** Opening Records provided block **

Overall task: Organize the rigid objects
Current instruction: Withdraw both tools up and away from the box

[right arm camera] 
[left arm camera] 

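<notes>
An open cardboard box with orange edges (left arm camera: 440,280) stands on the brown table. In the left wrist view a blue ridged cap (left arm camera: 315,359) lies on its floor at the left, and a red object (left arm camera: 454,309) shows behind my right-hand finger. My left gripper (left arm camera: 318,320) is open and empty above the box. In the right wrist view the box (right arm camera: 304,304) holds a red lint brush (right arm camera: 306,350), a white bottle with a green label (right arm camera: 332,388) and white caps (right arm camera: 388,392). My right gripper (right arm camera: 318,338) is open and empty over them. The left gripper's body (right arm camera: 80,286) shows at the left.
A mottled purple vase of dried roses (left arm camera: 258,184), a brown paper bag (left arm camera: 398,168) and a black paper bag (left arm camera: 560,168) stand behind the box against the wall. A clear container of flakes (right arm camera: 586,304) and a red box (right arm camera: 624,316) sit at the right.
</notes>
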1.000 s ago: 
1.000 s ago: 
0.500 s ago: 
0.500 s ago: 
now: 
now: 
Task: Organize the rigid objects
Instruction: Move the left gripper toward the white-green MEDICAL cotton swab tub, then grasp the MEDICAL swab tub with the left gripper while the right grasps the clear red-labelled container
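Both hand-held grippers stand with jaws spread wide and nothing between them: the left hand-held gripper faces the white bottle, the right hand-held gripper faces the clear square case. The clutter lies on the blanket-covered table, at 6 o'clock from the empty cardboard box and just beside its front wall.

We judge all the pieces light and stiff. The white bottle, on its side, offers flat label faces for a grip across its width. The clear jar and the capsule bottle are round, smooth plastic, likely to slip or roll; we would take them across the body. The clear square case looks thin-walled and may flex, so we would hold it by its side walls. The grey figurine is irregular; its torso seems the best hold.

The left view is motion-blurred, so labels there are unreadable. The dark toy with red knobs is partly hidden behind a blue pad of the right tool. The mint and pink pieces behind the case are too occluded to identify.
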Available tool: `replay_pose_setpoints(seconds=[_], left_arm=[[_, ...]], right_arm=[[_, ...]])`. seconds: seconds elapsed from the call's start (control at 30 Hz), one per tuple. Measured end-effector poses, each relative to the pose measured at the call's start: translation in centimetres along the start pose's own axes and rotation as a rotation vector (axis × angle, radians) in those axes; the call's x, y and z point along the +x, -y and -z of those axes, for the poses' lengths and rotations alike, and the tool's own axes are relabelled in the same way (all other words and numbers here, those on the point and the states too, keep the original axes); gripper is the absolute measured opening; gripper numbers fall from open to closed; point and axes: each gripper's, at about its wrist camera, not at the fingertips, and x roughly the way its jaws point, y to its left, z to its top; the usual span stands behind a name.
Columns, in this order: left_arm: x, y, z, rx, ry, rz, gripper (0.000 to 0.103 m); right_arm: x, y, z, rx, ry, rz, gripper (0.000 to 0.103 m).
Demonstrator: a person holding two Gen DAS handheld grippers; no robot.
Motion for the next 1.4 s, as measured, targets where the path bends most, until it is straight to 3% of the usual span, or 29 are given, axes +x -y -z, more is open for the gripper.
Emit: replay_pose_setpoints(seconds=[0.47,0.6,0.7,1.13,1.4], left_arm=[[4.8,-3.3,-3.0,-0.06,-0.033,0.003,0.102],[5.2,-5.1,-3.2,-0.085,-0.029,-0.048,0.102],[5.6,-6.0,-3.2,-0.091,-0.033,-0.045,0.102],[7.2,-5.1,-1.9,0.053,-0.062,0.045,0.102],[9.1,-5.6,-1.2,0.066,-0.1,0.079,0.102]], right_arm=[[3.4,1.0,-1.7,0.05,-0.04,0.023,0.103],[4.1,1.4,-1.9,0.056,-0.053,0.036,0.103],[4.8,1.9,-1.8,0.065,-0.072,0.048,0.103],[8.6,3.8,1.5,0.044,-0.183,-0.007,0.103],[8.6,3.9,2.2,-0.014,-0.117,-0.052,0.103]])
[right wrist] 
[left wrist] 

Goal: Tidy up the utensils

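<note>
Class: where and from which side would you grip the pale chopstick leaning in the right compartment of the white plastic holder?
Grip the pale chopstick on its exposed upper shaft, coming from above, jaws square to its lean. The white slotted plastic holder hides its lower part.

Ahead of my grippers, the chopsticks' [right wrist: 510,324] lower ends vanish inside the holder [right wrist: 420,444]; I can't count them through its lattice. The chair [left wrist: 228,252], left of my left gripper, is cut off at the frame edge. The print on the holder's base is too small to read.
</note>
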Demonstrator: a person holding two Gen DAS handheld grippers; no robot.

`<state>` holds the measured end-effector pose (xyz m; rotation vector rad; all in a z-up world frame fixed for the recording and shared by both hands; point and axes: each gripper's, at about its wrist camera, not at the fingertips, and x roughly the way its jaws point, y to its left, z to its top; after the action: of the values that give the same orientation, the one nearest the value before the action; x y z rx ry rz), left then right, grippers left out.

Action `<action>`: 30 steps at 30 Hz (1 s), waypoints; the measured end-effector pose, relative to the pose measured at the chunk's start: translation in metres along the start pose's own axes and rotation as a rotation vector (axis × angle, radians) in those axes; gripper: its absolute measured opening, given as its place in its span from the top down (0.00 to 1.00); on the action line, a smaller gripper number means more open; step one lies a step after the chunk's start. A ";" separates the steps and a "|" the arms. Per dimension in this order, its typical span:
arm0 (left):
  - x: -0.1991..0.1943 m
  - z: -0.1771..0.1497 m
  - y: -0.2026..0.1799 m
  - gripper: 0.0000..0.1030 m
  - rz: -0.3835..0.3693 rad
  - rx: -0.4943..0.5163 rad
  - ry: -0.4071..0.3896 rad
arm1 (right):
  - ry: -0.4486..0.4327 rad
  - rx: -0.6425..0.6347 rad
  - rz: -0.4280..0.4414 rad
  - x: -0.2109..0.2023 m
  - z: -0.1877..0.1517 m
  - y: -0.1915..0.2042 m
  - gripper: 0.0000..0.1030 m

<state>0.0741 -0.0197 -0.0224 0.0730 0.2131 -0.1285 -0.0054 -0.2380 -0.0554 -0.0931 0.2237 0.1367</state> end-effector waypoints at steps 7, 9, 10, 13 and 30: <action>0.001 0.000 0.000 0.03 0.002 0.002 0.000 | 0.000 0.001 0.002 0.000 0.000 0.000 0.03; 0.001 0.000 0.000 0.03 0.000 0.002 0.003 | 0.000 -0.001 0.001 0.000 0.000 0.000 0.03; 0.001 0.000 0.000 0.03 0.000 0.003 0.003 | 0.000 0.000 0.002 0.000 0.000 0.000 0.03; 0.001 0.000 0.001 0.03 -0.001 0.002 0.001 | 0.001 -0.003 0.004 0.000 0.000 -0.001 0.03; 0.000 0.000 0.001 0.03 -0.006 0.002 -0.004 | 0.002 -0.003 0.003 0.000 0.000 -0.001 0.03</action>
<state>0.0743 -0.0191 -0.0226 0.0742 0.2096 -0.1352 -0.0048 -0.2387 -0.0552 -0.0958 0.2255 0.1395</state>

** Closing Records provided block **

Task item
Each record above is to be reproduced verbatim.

Exercise output
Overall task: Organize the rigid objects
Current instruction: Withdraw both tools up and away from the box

[right arm camera] 
[left arm camera] 

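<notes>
An open cardboard box with orange edges (left arm camera: 440,280) stands on the brown table. In the left wrist view a blue ridged cap (left arm camera: 315,359) lies on its floor at the left, and a red object (left arm camera: 454,309) shows behind my right-hand finger. My left gripper (left arm camera: 318,320) is open and empty above the box. In the right wrist view the box (right arm camera: 304,304) holds a red lint brush (right arm camera: 306,350), a white bottle with a green label (right arm camera: 332,388) and white caps (right arm camera: 388,392). My right gripper (right arm camera: 318,338) is open and empty over them. The left gripper's body (right arm camera: 80,286) shows at the left.
A mottled purple vase of dried roses (left arm camera: 258,184), a brown paper bag (left arm camera: 398,168) and a black paper bag (left arm camera: 560,168) stand behind the box against the wall. A clear container of flakes (right arm camera: 586,304) and a red box (right arm camera: 624,316) sit at the right.
</notes>
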1.000 s ago: 
1.000 s ago: 
0.500 s ago: 
0.500 s ago: 
now: 
now: 
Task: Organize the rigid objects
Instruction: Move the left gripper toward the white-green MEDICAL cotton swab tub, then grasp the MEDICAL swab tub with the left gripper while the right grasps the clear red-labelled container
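Both hand-held grippers stand with jaws spread wide and nothing between them: the left hand-held gripper faces the white bottle, the right hand-held gripper faces the clear square case. The clutter lies on the blanket-covered table, at 6 o'clock from the empty cardboard box and just beside its front wall.

We judge all the pieces light and stiff. The white bottle, on its side, offers flat label faces for a grip across its width. The clear jar and the capsule bottle are round, smooth plastic, likely to slip or roll; we would take them across the body. The clear square case looks thin-walled and may flex, so we would hold it by its side walls. The grey figurine is irregular; its torso seems the best hold.

The left view is motion-blurred, so labels there are unreadable. The dark toy with red knobs is partly hidden behind a blue pad of the right tool. The mint and pink pieces behind the case are too occluded to identify.
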Available tool: `replay_pose_setpoints(seconds=[_], left_arm=[[_, ...]], right_arm=[[_, ...]])`. seconds: seconds elapsed from the call's start (control at 30 Hz), one per tuple. Measured end-effector poses, each relative to the pose measured at the call's start: translation in centimetres along the start pose's own axes and rotation as a rotation vector (axis × angle, radians) in those axes; the call's x, y and z point along the +x, -y and -z of those axes, for the poses' lengths and rotations alike, and the tool's own axes are relabelled in the same way (all other words and numbers here, those on the point and the states too, keep the original axes); gripper is the absolute measured opening; gripper numbers fall from open to closed; point and axes: each gripper's, at about its wrist camera, not at the fingertips, and x roughly the way its jaws point, y to its left, z to its top; the usual span stands behind a name.
Columns, in this order: left_arm: x, y, z, rx, ry, rz, gripper (0.000 to 0.103 m); right_arm: x, y, z, rx, ry, rz, gripper (0.000 to 0.103 m).
Demonstrator: a person holding two Gen DAS handheld grippers; no robot.
Motion for the next 1.4 s, as measured, targets where the path bends most, until it is straight to 3% of the usual span, or 29 are given, axes +x -y -z, more is open for the gripper.
Emit: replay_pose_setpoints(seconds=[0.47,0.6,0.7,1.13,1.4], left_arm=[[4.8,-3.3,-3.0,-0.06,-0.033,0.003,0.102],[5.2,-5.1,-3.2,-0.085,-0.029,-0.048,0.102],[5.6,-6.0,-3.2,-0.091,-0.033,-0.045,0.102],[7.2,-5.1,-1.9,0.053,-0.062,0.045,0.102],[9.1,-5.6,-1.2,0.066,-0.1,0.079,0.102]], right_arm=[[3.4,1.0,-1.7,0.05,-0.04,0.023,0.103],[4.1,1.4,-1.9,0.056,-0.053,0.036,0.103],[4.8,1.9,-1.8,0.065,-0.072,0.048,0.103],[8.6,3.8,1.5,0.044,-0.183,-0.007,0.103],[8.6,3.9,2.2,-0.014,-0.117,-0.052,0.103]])
[right wrist] 
[left wrist] 

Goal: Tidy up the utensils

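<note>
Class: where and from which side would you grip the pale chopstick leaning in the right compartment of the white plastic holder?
Grip the pale chopstick on its exposed upper shaft, coming from above, jaws square to its lean. The white slotted plastic holder hides its lower part.

Ahead of my grippers, the chopsticks' [right wrist: 510,324] lower ends vanish inside the holder [right wrist: 420,444]; I can't count them through its lattice. The chair [left wrist: 228,252], left of my left gripper, is cut off at the frame edge. The print on the holder's base is too small to read.
</note>
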Demonstrator: a person holding two Gen DAS handheld grippers; no robot.

`<state>` holds the measured end-effector pose (xyz m; rotation vector rad; all in a z-up world frame fixed for the recording and shared by both hands; point and axes: each gripper's, at about its wrist camera, not at the fingertips, and x roughly the way its jaws point, y to its left, z to its top; after the action: of the values that give the same orientation, the one nearest the value before the action; x y z rx ry rz), left then right, grippers left out.

Action `<action>`: 30 steps at 30 Hz (1 s), waypoints; the measured end-effector pose, relative to the pose measured at the chunk's start: translation in metres along the start pose's own axes and rotation as a rotation vector (axis × angle, radians) in those axes; gripper: its absolute measured opening, given as its place in its span from the top down (0.00 to 1.00); on the action line, a smaller gripper number means more open; step one lies a step after the chunk's start. A ";" separates the steps and a "|" the arms. Per dimension in this order, its typical span:
arm0 (left):
  - x: -0.1991..0.1943 m
  - z: -0.1771..0.1497 m
  - y: -0.2026..0.1799 m
  - gripper: 0.0000..0.1030 m
  - rz: -0.3835..0.3693 rad
  - rx: -0.4943..0.5163 rad
  - ry: -0.4071..0.3896 rad
arm1 (right):
  - ry: -0.4486..0.4327 rad
  - rx: -0.6425..0.6347 rad
  - rz: -0.4280..0.4414 rad
  - x: -0.2109..0.2023 m
  - z: -0.1877..0.1517 m
  - y: -0.1915..0.2042 m
  - gripper: 0.0000..0.1030 m

<state>0.0741 -0.0197 -0.0224 0.0730 0.2131 -0.1285 -0.0054 -0.2380 -0.0554 -0.0931 0.2237 0.1367</state> end-effector waypoints at steps 7, 9, 10, 13 and 30: <action>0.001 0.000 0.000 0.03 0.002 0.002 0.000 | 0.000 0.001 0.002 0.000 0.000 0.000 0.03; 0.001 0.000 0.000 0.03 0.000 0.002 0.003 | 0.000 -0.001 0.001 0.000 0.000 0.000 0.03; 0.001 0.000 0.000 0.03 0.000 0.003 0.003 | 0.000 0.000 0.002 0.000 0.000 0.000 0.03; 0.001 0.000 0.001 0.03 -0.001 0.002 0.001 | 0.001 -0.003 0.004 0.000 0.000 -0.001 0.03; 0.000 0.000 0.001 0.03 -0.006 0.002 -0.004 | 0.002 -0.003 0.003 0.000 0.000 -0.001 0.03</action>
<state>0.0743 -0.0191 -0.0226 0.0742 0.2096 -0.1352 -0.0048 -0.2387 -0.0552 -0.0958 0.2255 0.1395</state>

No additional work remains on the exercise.